## ABOUT THIS TASK
Copy everything in the records, character for character, except images.
=== Begin Enclosure ===
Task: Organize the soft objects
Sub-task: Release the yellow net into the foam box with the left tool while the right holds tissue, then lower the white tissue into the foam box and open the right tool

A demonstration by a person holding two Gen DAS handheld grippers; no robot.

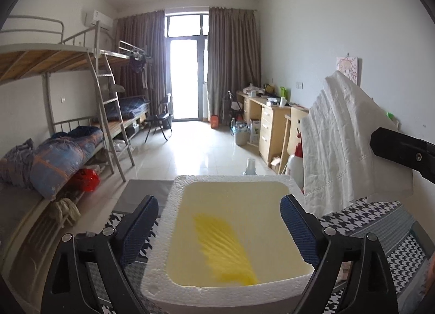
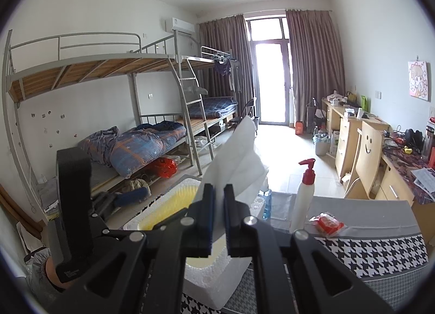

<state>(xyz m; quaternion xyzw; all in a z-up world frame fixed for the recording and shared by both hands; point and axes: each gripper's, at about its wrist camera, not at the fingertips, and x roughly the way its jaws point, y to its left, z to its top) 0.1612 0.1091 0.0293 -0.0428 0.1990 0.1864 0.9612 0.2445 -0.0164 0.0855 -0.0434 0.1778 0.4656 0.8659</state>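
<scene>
A white foam box (image 1: 163, 267) sits on the houndstooth-covered table (image 1: 380, 218) right in front of my left gripper (image 1: 218, 228). A yellow ribbed soft object (image 1: 224, 251) lies inside it. My left gripper is open and empty, its blue pads on either side of the box. My right gripper (image 2: 219, 213) is shut on a white cloth (image 2: 236, 161) and holds it up above the box (image 2: 206, 278). In the left wrist view the cloth (image 1: 342, 139) hangs at the right from the right gripper's black finger (image 1: 402, 148).
A white pump bottle with a red top (image 2: 303, 197), a blue bottle (image 2: 266, 202) and a red packet (image 2: 329, 222) stand on the table beyond the box. Bunk beds (image 2: 122, 112) line the left wall, wooden desks (image 2: 353, 134) the right.
</scene>
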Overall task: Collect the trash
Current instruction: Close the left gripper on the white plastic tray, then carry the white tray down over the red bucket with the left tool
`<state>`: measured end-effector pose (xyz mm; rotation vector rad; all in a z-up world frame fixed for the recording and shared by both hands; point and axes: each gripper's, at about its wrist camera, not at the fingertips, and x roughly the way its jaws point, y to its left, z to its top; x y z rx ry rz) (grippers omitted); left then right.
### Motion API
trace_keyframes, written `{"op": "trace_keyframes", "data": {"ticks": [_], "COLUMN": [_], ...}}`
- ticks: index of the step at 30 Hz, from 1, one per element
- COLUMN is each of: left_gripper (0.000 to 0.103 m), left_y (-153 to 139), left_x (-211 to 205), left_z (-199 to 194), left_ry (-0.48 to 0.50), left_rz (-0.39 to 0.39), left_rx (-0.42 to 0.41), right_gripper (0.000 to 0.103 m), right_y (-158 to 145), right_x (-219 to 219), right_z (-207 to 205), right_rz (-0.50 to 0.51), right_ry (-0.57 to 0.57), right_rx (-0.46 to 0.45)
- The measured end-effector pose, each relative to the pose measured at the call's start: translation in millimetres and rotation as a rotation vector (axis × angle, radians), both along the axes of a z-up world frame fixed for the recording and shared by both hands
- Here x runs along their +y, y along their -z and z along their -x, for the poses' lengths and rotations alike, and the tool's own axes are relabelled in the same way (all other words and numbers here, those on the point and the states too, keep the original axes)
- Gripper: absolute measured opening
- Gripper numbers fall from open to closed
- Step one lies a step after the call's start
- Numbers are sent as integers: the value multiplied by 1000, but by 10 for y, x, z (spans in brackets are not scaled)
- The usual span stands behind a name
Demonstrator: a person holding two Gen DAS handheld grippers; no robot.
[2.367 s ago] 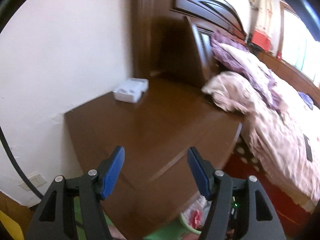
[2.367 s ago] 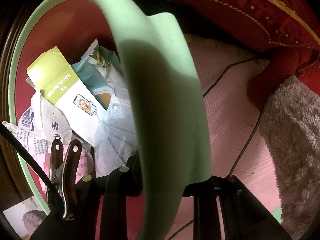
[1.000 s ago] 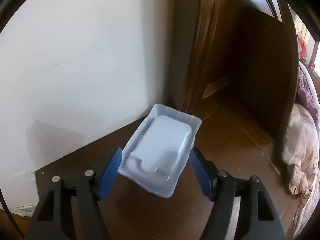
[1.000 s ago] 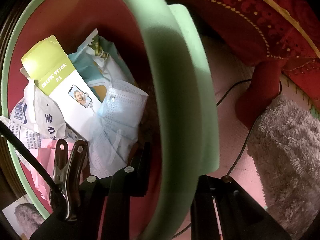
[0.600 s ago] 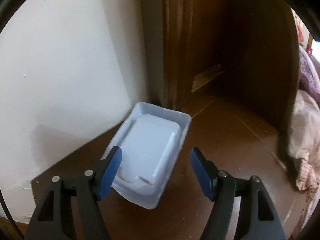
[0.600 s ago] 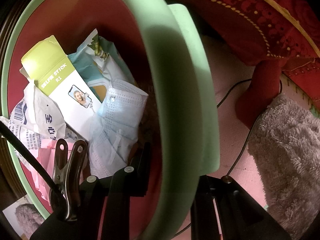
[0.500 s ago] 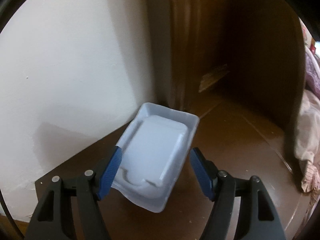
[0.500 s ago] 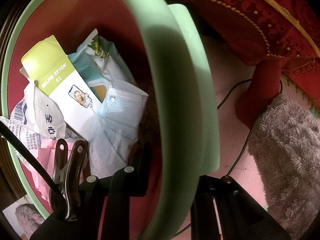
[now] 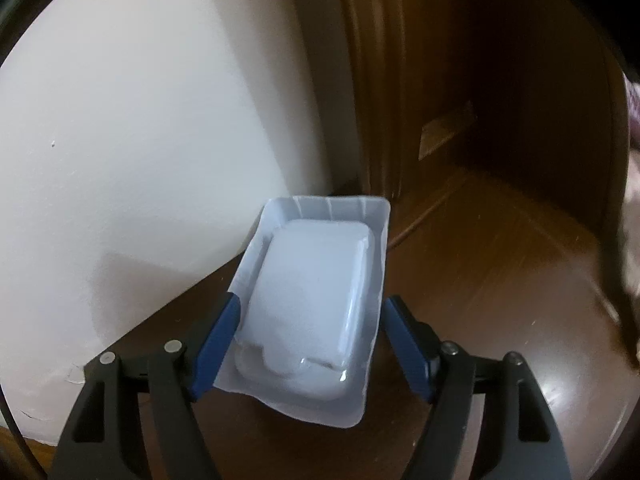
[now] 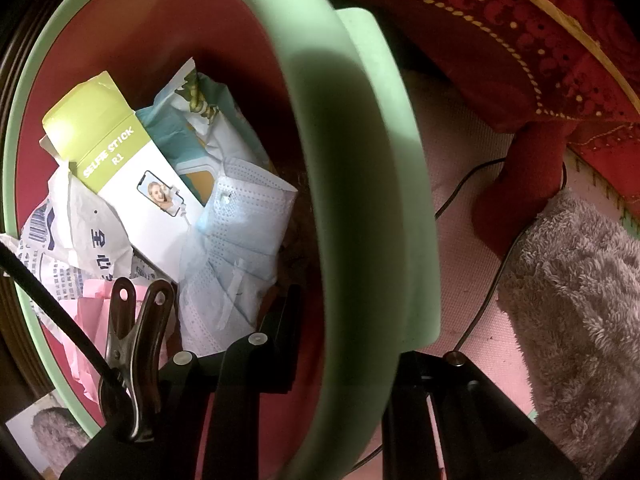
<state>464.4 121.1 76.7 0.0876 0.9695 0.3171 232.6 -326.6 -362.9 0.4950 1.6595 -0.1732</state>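
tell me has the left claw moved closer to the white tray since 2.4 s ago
Yes. The left claw has closed in on the white tray by the wall; the tray now lies between its open jaws.

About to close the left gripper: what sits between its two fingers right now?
The white plastic tray lies between the left gripper fingers, on the wooden tabletop; the pads are not yet pressing it. Left wrist view shows it.

Plastic tray (image 9: 320, 300) lies on the nightstand (image 9: 500, 300), seemingly against the wall (image 9: 140, 140).
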Motion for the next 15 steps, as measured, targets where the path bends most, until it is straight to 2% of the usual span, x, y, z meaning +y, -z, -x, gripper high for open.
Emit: {"op": "trace_keyframes", "data": {"ticks": [4,7,15], "left_gripper": [77,72,72], "left_y": [5,3,19], "left_x": [35,15,-88], "left_z": [60,115,403], "left_ry": [-22,-15,4], "left_rz": [56,51,38], "left_rx": [-24,-31,-60], "right_gripper": [19,19,19], "right_y": [0,0,-7], "right_x": [-2,-4,-19], "right_z": [-5,-3,-2], "right_rz": [0,0,0], "right_ry": [-1,0,1], "right_rx": [0,1,-2]}}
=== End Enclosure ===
## RESPONSE TO THIS TASK
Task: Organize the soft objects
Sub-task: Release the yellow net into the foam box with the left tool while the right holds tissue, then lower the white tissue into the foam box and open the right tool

A demonstration by a person holding two Gen DAS handheld grippers; no robot.


<state>(xyz m; quaternion xyzw; all in a z-up world frame fixed for the recording and shared by both hands; point and axes: each gripper's, at about its wrist camera, not at the fingertips, and x roughly the way its jaws point, y to its left, z to its top) 0.1612 0.1091 0.0293 -0.0428 0.1990 0.1864 0.9612 0.2445 -0.0164 0.0855 -0.0434 0.1778 0.4656 0.8659</state>
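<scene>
A white foam box (image 1: 163, 267) sits on the houndstooth-covered table (image 1: 380, 218) right in front of my left gripper (image 1: 218, 228). A yellow ribbed soft object (image 1: 224, 251) lies inside it. My left gripper is open and empty, its blue pads on either side of the box. My right gripper (image 2: 219, 213) is shut on a white cloth (image 2: 236, 161) and holds it up above the box (image 2: 206, 278). In the left wrist view the cloth (image 1: 342, 139) hangs at the right from the right gripper's black finger (image 1: 402, 148).
A white pump bottle with a red top (image 2: 303, 197), a blue bottle (image 2: 266, 202) and a red packet (image 2: 329, 222) stand on the table beyond the box. Bunk beds (image 2: 122, 112) line the left wall, wooden desks (image 2: 353, 134) the right.
</scene>
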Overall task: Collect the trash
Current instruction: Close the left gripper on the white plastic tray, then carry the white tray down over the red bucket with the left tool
`<state>`: measured end-effector pose (xyz mm; rotation vector rad; all in a z-up world frame fixed for the recording and shared by both hands; point and axes: each gripper's, at about its wrist camera, not at the fingertips, and x roughly the way its jaws point, y to its left, z to its top; x y z rx ry rz) (grippers omitted); left then right.
### Motion API
trace_keyframes, written `{"op": "trace_keyframes", "data": {"ticks": [_], "COLUMN": [_], ...}}`
- ticks: index of the step at 30 Hz, from 1, one per element
- COLUMN is each of: left_gripper (0.000 to 0.103 m), left_y (-153 to 139), left_x (-211 to 205), left_z (-199 to 194), left_ry (-0.48 to 0.50), left_rz (-0.39 to 0.39), left_rx (-0.42 to 0.41), right_gripper (0.000 to 0.103 m), right_y (-158 to 145), right_x (-219 to 219), right_z (-207 to 205), right_rz (-0.50 to 0.51), right_ry (-0.57 to 0.57), right_rx (-0.46 to 0.45)
- The measured end-effector pose, each relative to the pose measured at the call's start: translation in millimetres and rotation as a rotation vector (axis × angle, radians), both along the axes of a z-up world frame fixed for the recording and shared by both hands
- Here x runs along their +y, y along their -z and z along their -x, for the poses' lengths and rotations alike, and the tool's own axes are relabelled in the same way (all other words and numbers here, those on the point and the states too, keep the original axes)
- Gripper: absolute measured opening
- Gripper numbers fall from open to closed
- Step one lies a step after the call's start
- Numbers are sent as integers: the value multiplied by 1000, but by 10 for y, x, z (spans in brackets are not scaled)
- The usual span stands behind a name
Demonstrator: a person holding two Gen DAS handheld grippers; no robot.
[2.367 s ago] 
[2.367 s ago] 
[1.000 s ago] 
[1.000 s ago] 
[0.600 s ago] 
[0.600 s ago] 
[0.500 s ago] 
[0.500 s ago] 
[now] 
[now] 
<state>464.4 121.1 76.7 0.0876 0.9695 0.3171 232.6 -326.6 -362.9 0.4950 1.6595 -0.1732</state>
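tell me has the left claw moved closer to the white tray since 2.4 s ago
Yes. The left claw has closed in on the white tray by the wall; the tray now lies between its open jaws.

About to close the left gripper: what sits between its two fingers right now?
The white plastic tray lies between the left gripper fingers, on the wooden tabletop; the pads are not yet pressing it. Left wrist view shows it.

Plastic tray (image 9: 320, 300) lies on the nightstand (image 9: 500, 300), seemingly against the wall (image 9: 140, 140).
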Motion for the next 15 steps, as measured, targets where the path bends most, until it is straight to 2% of the usual span, x, y, z meaning +y, -z, -x, gripper high for open.
Emit: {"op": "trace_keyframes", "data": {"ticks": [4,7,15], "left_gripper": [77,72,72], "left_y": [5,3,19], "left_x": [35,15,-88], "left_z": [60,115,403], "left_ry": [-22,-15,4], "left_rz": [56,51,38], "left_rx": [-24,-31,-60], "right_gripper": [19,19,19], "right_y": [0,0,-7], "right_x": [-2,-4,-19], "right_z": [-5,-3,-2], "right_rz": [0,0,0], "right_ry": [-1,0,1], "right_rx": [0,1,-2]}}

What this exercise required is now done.